▸ **Exercise prompt**:
Find the number of lines in these records where the word "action" appears. Reply with that number and nothing more.

Source records:
○ ○ ○ ○

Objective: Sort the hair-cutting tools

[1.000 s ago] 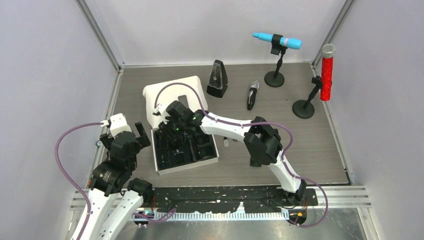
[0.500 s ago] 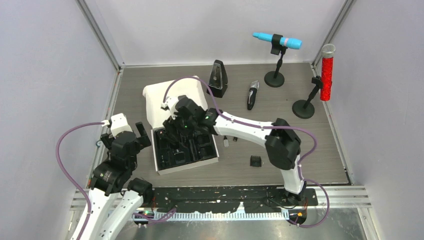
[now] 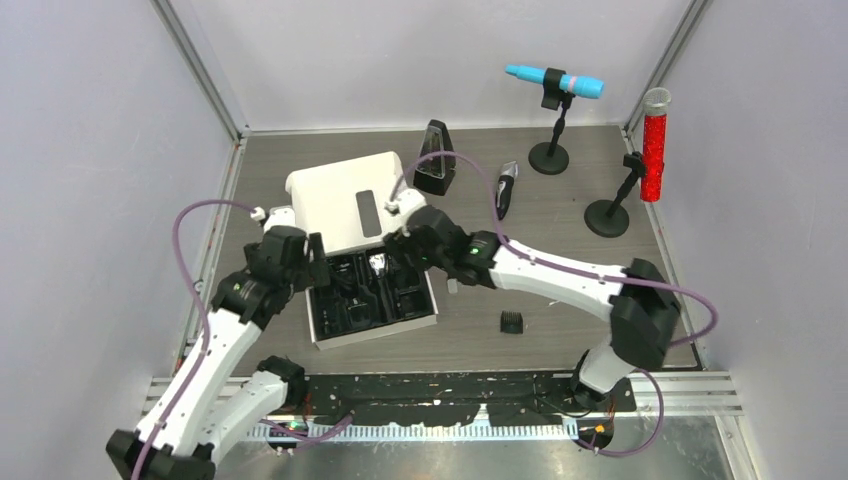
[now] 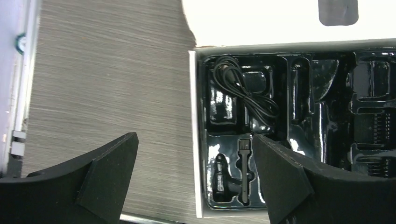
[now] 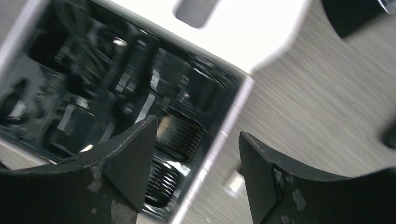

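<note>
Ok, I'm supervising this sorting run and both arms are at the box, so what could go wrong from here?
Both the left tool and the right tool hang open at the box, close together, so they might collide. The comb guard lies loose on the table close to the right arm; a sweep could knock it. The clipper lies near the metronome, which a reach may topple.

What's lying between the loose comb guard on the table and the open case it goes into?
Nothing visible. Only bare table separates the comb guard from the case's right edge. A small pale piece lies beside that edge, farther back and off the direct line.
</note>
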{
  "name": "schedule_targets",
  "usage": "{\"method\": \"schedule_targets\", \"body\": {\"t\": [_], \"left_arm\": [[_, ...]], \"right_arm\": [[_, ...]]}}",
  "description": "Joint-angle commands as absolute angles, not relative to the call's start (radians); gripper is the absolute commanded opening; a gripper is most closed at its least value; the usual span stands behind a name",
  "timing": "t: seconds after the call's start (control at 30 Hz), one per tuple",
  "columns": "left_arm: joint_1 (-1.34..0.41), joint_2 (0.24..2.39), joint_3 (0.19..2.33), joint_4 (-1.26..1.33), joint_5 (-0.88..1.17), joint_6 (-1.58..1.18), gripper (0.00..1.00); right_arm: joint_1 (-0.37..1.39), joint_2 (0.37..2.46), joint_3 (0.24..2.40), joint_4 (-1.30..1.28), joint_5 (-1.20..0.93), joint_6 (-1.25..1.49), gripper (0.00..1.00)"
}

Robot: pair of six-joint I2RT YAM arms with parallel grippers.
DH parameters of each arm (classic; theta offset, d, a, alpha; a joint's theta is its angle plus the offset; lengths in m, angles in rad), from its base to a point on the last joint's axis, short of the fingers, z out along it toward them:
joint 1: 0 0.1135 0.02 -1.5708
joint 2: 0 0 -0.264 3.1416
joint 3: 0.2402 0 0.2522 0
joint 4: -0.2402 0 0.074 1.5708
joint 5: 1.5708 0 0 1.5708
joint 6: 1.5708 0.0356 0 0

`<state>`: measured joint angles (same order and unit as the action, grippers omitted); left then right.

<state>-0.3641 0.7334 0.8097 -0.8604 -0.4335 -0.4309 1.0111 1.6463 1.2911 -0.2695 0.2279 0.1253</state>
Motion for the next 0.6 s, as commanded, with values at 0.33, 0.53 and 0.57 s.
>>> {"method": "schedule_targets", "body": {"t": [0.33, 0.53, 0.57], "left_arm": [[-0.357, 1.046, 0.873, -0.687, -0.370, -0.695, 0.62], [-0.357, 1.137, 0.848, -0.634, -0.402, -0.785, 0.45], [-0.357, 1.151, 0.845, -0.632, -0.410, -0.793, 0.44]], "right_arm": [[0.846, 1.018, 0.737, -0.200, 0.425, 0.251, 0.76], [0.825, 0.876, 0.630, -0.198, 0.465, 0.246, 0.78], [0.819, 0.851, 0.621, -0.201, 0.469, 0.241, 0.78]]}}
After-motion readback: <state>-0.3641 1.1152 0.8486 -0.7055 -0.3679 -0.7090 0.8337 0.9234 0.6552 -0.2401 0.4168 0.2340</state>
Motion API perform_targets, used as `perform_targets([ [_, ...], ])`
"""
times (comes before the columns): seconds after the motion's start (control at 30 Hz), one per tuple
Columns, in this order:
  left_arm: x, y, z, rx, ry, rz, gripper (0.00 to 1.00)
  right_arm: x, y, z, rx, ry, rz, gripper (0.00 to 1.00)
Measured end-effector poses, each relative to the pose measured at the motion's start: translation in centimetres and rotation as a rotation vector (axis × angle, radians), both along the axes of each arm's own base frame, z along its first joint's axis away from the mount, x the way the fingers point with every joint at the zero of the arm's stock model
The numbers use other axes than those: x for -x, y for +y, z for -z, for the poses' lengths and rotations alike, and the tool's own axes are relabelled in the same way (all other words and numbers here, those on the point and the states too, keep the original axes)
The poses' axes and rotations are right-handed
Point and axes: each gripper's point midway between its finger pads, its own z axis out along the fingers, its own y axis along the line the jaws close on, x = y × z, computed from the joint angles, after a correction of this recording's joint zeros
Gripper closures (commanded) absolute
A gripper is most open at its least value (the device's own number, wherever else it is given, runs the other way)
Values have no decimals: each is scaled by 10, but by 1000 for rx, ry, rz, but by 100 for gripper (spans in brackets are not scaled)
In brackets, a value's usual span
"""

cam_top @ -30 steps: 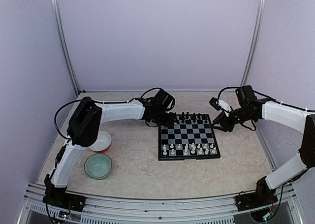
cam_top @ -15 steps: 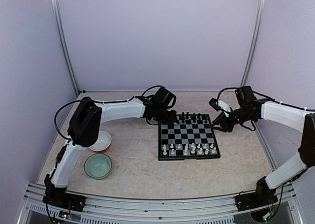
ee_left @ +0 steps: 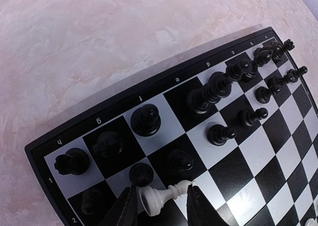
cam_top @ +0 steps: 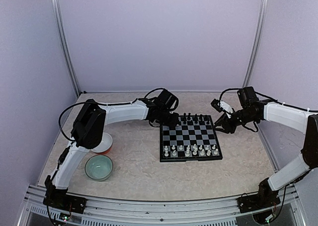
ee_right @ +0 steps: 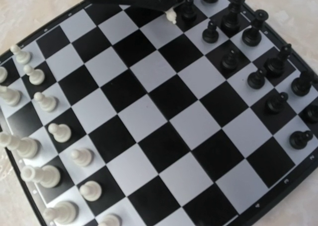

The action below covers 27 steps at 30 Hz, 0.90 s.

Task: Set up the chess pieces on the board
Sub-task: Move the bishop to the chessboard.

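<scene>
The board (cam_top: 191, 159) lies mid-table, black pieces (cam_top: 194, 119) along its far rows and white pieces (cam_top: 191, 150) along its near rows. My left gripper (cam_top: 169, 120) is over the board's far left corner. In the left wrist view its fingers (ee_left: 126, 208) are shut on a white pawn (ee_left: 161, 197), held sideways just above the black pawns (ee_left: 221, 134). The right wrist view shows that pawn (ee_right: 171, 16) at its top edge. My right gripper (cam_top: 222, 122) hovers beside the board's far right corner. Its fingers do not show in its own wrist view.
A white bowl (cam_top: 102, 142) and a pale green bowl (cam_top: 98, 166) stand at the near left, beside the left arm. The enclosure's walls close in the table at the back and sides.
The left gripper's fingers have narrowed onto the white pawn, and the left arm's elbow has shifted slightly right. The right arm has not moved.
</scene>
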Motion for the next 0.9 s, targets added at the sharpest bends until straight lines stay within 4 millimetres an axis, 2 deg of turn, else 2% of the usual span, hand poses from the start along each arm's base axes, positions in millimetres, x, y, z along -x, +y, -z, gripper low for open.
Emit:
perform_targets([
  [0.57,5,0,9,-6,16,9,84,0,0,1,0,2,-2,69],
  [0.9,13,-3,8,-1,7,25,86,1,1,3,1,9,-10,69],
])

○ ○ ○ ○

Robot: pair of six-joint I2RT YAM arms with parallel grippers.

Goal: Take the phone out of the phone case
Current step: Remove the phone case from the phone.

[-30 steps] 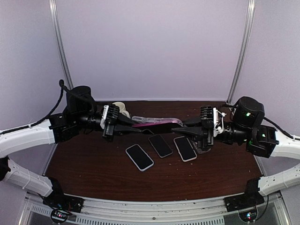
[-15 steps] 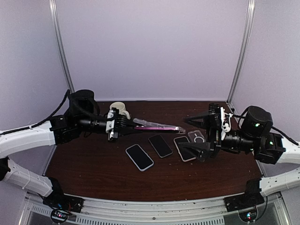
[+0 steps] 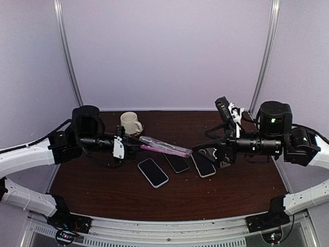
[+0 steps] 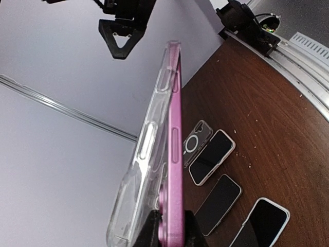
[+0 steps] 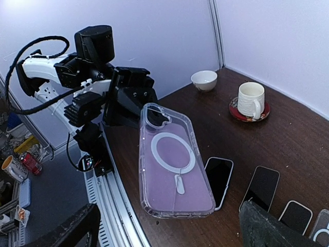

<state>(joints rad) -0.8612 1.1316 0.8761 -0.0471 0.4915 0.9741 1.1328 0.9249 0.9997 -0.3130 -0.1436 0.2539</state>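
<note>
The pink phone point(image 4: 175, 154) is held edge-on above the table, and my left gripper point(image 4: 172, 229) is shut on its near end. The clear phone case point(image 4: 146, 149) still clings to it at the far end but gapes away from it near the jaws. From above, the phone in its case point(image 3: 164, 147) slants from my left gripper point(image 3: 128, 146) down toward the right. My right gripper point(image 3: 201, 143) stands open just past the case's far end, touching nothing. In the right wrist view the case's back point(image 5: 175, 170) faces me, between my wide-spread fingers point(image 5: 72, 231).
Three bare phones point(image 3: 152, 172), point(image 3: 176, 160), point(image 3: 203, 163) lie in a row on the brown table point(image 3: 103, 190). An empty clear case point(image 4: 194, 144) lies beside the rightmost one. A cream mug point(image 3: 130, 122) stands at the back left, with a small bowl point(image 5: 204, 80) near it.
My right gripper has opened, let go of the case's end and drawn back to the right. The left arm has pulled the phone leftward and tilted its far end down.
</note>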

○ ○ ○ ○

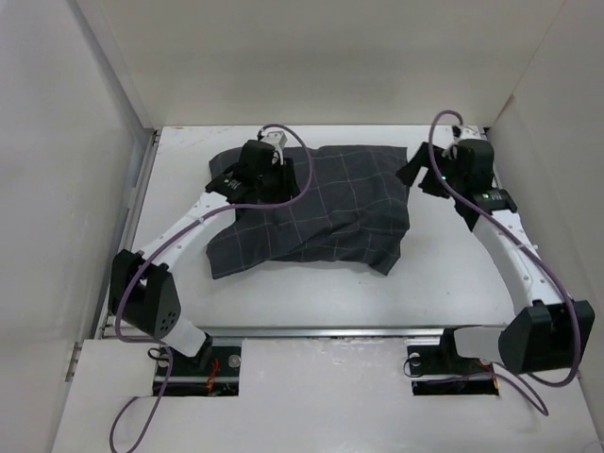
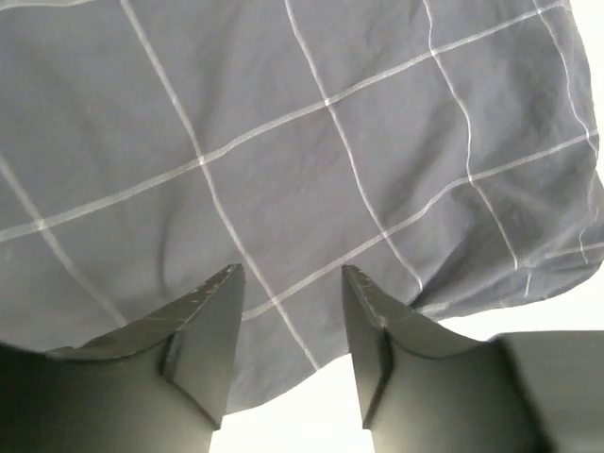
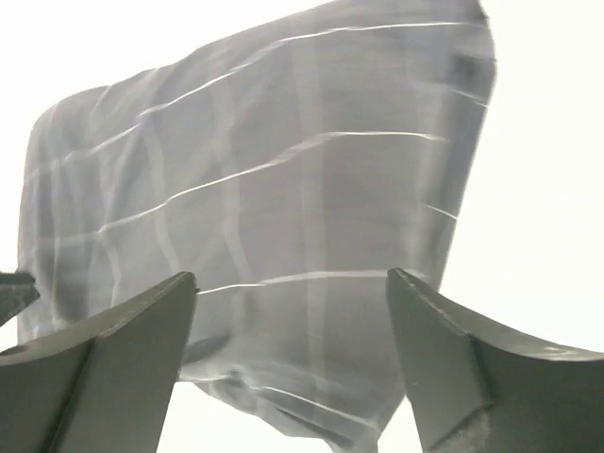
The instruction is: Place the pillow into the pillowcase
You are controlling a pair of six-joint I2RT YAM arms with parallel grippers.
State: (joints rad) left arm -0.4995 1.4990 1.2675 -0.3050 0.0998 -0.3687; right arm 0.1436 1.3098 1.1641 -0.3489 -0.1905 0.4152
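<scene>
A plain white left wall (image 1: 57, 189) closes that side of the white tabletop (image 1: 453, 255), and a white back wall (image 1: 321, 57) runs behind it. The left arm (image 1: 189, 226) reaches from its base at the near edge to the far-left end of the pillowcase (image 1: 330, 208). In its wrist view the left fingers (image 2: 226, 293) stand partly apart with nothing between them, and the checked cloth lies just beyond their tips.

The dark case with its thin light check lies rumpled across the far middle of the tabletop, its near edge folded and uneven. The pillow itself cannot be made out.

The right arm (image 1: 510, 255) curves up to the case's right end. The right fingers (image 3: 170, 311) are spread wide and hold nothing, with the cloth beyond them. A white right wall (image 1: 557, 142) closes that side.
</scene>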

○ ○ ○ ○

▸ **Exercise result**:
2